▶ The problem
After finding the line with "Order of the" in the data below, set down exactly each line through the one with "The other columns", inclusive, and stop there.

▶ Data segment
----

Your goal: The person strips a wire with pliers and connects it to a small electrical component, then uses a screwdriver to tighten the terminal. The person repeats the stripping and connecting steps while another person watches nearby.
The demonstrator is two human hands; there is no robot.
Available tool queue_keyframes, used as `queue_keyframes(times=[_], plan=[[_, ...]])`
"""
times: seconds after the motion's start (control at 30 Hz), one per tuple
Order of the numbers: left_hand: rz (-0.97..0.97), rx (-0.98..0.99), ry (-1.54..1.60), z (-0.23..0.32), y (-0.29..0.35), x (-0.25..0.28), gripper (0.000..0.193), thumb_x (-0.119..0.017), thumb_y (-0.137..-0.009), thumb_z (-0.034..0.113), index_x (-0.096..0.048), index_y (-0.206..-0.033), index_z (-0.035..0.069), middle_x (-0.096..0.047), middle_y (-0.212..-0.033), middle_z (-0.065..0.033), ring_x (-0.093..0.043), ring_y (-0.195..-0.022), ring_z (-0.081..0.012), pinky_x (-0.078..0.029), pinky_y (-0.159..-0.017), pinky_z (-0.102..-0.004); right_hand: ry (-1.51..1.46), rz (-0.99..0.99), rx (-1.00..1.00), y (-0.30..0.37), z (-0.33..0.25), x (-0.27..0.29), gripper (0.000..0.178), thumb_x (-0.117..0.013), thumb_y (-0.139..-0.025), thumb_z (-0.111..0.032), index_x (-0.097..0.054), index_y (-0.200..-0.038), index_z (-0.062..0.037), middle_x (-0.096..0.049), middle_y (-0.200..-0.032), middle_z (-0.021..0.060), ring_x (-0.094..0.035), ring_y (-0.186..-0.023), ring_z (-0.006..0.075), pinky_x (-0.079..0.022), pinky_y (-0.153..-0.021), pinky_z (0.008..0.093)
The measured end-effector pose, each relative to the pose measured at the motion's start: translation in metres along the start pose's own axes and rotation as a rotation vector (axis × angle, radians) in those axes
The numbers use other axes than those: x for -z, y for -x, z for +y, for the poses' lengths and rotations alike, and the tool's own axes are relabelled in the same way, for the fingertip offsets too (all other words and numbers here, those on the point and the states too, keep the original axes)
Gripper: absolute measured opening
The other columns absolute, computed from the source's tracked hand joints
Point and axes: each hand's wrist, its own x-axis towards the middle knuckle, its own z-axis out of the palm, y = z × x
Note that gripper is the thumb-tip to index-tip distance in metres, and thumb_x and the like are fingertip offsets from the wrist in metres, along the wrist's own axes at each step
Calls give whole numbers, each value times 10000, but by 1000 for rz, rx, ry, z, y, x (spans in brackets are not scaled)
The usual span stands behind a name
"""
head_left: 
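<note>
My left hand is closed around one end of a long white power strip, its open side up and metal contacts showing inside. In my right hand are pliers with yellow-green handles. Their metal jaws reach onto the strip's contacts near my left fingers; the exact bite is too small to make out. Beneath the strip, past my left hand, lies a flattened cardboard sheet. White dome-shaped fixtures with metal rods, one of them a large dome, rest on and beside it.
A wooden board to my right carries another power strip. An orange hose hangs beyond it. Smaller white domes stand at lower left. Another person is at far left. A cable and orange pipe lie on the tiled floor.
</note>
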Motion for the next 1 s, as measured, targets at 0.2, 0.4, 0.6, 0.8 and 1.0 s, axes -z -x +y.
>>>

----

▶ Response to the exercise
Order of the numbers: left_hand: rz (-0.97..0.97), rx (-0.98..0.99), ry (-1.54..1.60), z (-0.23..0.32), y (-0.29..0.35), x (-0.25..0.28), gripper (0.000..0.193), thumb_x (-0.119..0.017), thumb_y (-0.137..-0.009), thumb_z (-0.034..0.113), index_x (-0.096..0.048), index_y (-0.206..-0.033), index_z (-0.035..0.069), middle_x (-0.096..0.047), middle_y (-0.212..-0.033), middle_z (-0.065..0.033), ring_x (-0.093..0.043), ring_y (-0.195..-0.022), ring_z (-0.081..0.012), pinky_x (-0.078..0.029), pinky_y (-0.159..-0.017), pinky_z (-0.102..-0.004); right_hand: ry (-1.51..1.46), rz (-0.99..0.99), rx (-1.00..1.00), y (-0.30..0.37), z (-0.33..0.25), x (-0.27..0.29), gripper (0.000..0.178), thumb_x (-0.117..0.013), thumb_y (-0.139..-0.025), thumb_z (-0.111..0.032), index_x (-0.097..0.054), index_y (-0.200..-0.038), index_z (-0.062..0.037), middle_x (-0.096..0.049), middle_y (-0.200..-0.032), middle_z (-0.021..0.060), ring_x (-0.094..0.035), ring_y (-0.186..-0.023), ring_z (-0.006..0.075), pinky_x (-0.079..0.022), pinky_y (-0.153..-0.021), pinky_z (0.008..0.093)
The measured end-effector pose, each relative to the pose measured at the motion's start: translation in metres along the start pose's own axes and rotation as a rotation vector (axis × angle, radians) in those axes
The numbers use other axes than those: x for -z, y for -x, z for +y, for the poses' lengths and rotations alike, and the tool's own axes are relabelled in the same way, for the fingertip offsets too (all other words and numbers here, those on the point and the states too, keep the original axes)
Gripper: absolute measured opening
The other columns absolute, computed from the source's tracked hand joints

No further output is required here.